Grupo de Trabalho se reúne para debater uso do gás natural em polo cerâmico

Foto: Divulgação/Aleam

Para tratar da utilização de gás natural no Distrito de Desenvolvimento Regional de Manacapuru e Iranduba, com a criação de um polo cerâmico, foi realizada uma reunião do Subgrupo de Assuntos Licenciadores e Fundiários do Grupo de Trabalho do Gás nesta quarta-feira (17), no Miniplenário Beth Azize da Assembleia Legislativa do Amazonas (Aleam).

O Grupo de Trabalho do Gás foi dividido em subgrupos para estudar o assunto e apresentar uma proposta ao governo da instalação de um polo cerâmico no km 52 da estrada Manaus-Manacapuru. De acordo com o coordenador da Comissão de Geodiversidade, Recursos Hídricos. Minas, Gás, Energia e Saneamento, engenheiro civil Sthanley Bastos, o subgrupo de Assuntos Licenciadores e Fundiários vai elaborar um documento com todas as informações obtidas até agora, para apresentar à Comissão Especial, no dia 6 de maio, na Aleam.  

Sthanley Bastos informa que a criação do Distrito naquele trecho da AM-070, foi sugerida pelo Sindicato dos Ceramistas (Sindicer), por ser uma área estratégica, entre Manacapuru e Iranduba (respectivamente a 68 e 27 km de Manaus). Em seguida, o deputado Sinésio Campos (PT), presidente da Comissão de Geodiversidade, foi procurado pela Agência Reguladora dos Serviços Públicos Concedidos do Estado do Amazonas (Arsam).

“O primeiro passo foi dado pela Arsam, que trouxe essa proposta ao deputado. Como agência reguladora, eles regulam a questão do gás natural e também têm de criar alternativas para que esse gás natural não seja direcionado apenas para o Distrito Industrial de Manaus ou grandes consumidores.
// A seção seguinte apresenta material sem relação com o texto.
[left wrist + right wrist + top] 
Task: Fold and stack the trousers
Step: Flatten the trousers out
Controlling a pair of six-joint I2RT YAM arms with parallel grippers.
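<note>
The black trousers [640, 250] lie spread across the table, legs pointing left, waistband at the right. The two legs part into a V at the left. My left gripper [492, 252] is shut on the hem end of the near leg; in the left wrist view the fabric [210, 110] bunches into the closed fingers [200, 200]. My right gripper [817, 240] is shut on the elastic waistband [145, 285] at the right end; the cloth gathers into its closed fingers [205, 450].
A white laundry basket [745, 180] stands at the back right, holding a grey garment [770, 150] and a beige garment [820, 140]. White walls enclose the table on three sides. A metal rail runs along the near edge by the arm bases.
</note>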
Então, eles viram no polo cerâmico, no polo oleiro, uma alternativa para fazer a exploração desse gás”, explica o coordenador.  

Sítio arqueológico

Ao se manifestar na reunião, a superintendente do Instituto do Patrimônio Histórico e Artístico Nacional (Iphan), Karla Bitar Rodrigues, apresentou painéis para esclarecer sobre as funções do órgão, afirmou que o Amazonas tem mais de mil sítios arqueológicos reconhecidos e revelou que na área pretendida para a construção do Distrito, existe um sítio arqueológico. “Vou colocar o resultado da consulta que vocês fizeram para nós. Existe um sítio arqueológico no local. Mas, mesmo que não existisse, o Iphan teria de ser consultado e teria que fazer um tipo de trabalho de arqueologia preventiva”, explicou.

Segundo Rodrigues, “onde tem sítio arqueológico é possível fazer empreendimento. É só resgatar o sítio, retirá-lo o sítio, entrega-se para uma instituição de guarda e pronto. E aí a gente libera para trabalhar na área. Resumidamente é isso”, explicou. Karla Bitar, no entanto, deixou claro que para empreender numa área de sítio arqueológico é necessário atender todas as exigências dos órgãos ambientais, para uma análise rigorosa.

Dentre os participantes da reunião estavam: Frank Lopes Pereira, do Sindicer; Júlio Saldanha, da Companhia de Gás do Amazonas (Cigás); Marcelo Batista Motta, do SGB/CPRM (Serviço Geológico do Brasil) e Maria do Carmo Neves, do Instituto de Proteção Ambiental do Amazonas (Ipaam).